See our latest analysis for Windlas Biotech
It is undeniable that markets are sometimes efficient, but prices do not always reflect the underlying performance of companies. An imperfect but reasonable way to gauge changing sentiment around a company is to compare earnings per share (EPS) with the stock price.
Even though Windlas Biotech’s share price is down over the year, its EPS has actually improved. It is entirely possible that growth expectations have been unreasonable in the past.
Looking at these numbers, we would say that the market was expecting much higher growth last year. But other metrics could shed light on why the stock price is falling.
With a low yield of 1.4%, we doubt the dividend will influence the stock price much. Windlas Biotech’s revenue actually increased by 8.9% compared to last year. Since the fundamentals do not easily explain the stock price drop, there could be an opportunity if the market has overreacted.
The company’s revenues and profits (over time) are shown in the image below (click to see exact figures).

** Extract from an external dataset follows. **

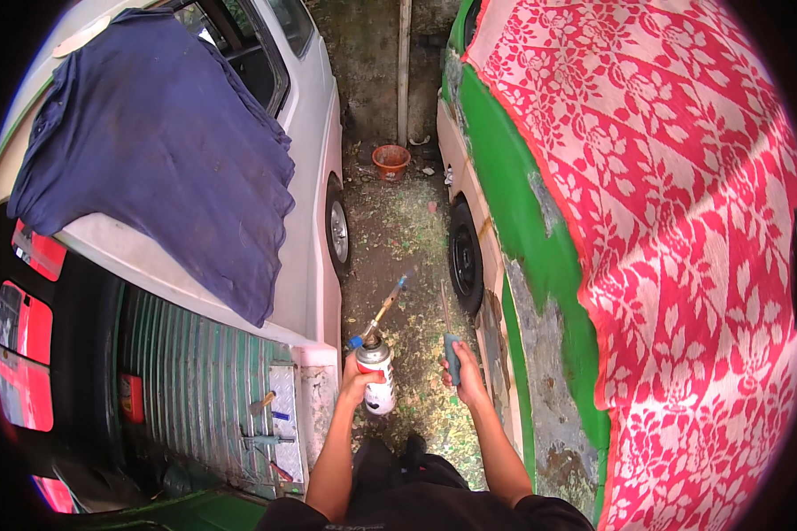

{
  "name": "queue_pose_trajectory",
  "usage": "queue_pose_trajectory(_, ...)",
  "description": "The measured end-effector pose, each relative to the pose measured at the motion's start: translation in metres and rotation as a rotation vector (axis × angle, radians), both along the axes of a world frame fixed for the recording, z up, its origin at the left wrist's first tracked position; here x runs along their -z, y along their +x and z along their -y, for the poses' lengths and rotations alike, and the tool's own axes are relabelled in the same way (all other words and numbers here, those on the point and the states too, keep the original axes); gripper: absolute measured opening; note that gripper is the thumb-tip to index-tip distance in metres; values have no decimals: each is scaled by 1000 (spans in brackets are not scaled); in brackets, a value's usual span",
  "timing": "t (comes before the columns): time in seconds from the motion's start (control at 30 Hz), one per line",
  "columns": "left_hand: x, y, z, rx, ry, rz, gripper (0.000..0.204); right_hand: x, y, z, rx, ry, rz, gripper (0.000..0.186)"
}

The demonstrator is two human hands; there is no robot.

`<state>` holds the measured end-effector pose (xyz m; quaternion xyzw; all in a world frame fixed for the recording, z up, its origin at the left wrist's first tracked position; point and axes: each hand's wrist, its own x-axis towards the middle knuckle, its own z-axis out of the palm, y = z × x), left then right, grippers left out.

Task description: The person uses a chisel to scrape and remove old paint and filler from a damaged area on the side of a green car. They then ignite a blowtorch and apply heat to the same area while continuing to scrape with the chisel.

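My left hand (354, 380) is wrapped round the white canister of a blowtorch (379, 392). Its brass nozzle points up and away from me, and a bluish tint shows at the tip; whether that is flame I cannot tell. In my right hand (471, 375) is a thin-bladed hand tool (452, 358), gripped by its grey-blue handle with the narrow blade pointing forward. The torch and the tool are held apart over the ground between two vehicles. Close to my right hand is the green vehicle (527, 239), with grey, rough patches along its lower side.
A white vehicle (314, 115) stands at left under a dark blue cloth (164, 159). A hammer (262, 403) and other tools lie on its ribbed rear bed (181, 363). A red-and-white patterned cloth (664, 221) drapes the green vehicle. An orange basin (391, 163) sits by the far wall.
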<state>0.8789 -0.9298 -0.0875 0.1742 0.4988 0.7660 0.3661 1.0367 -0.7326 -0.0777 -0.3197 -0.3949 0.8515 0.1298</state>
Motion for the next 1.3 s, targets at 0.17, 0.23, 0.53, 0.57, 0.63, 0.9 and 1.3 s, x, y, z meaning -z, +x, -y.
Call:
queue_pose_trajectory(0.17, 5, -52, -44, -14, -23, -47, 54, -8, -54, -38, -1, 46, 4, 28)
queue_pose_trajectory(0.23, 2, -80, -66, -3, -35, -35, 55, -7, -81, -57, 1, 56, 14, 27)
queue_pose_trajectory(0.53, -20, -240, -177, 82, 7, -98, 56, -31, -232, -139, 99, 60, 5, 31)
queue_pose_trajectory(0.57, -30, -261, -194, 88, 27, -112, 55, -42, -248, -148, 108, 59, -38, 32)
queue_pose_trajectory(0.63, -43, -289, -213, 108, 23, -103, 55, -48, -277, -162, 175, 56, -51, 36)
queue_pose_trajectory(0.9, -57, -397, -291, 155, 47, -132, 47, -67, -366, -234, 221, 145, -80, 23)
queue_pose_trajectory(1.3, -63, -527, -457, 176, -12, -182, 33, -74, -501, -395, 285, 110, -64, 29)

Take a closer look at the financial health of Windlas Biotech with this free report on its balance sheet.
A different perspective
Given that the market gained 7.4% last year, Windlas Biotech shareholders might be upset that they lost 32% (even including dividends). However, keep in mind that even the best stocks will sometimes underperform the market over a twelve month period. It’s great to see a nice little 15% rebound in the last three months. It could just be a bounce because the selloff was too aggressive, but fingers crossed it’s the start of a new trend. While it’s worth considering the various impacts that market conditions can have on the stock price, there are other, even more important factors. Example: we have identified 2 warning signs for Windlas Biotech you should be aware.
If you like buying stocks alongside management then you might love this free list of companies. (Hint: insiders bought them).
Please note that the market returns quoted in this article reflect the average market-weighted returns of the stocks currently trading on the IN exchanges.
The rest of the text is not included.